◆ **Task requirements**:
Scanning the entries below, copy every line that contains the word "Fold".

Saved data entries:
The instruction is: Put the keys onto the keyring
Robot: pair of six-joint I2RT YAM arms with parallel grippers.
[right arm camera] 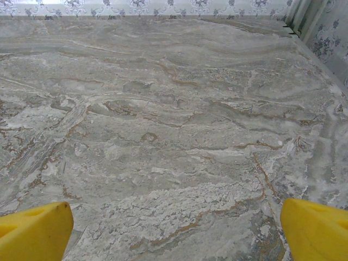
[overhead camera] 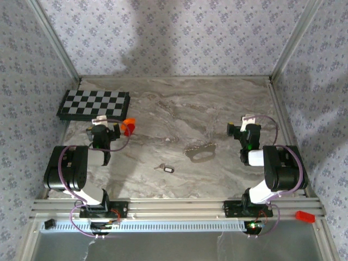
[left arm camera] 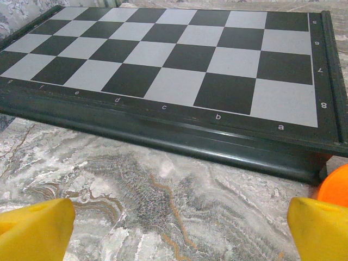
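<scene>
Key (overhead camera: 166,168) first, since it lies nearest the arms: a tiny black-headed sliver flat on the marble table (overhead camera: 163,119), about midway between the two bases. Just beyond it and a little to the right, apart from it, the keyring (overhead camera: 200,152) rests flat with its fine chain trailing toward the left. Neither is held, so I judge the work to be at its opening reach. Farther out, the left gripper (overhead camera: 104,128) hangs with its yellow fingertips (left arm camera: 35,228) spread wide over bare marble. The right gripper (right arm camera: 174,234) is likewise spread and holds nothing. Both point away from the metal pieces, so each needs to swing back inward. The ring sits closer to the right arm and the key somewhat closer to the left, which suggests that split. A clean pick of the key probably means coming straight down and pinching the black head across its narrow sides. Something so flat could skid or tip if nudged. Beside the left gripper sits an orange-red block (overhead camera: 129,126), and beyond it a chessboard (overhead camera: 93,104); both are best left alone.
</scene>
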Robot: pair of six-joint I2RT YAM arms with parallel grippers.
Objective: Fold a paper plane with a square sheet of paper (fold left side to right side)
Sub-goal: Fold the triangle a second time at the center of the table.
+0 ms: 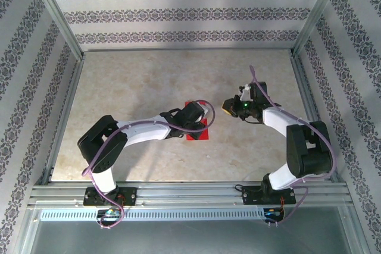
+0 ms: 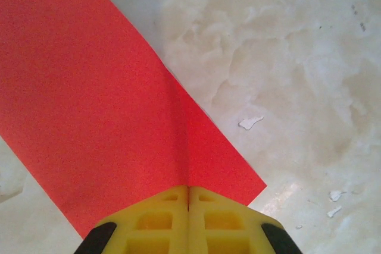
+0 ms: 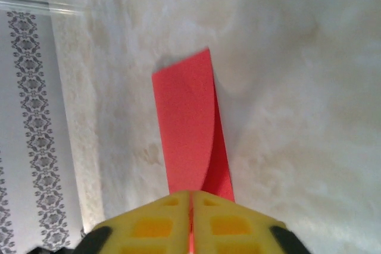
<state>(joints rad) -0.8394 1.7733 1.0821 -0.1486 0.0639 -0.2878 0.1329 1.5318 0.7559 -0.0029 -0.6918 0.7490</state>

◆ **Written answer**:
Objective: Fold a paper plane with a square sheet of paper (fold left side to right side)
Sub-goal: Fold the triangle a second time at the center of the table.

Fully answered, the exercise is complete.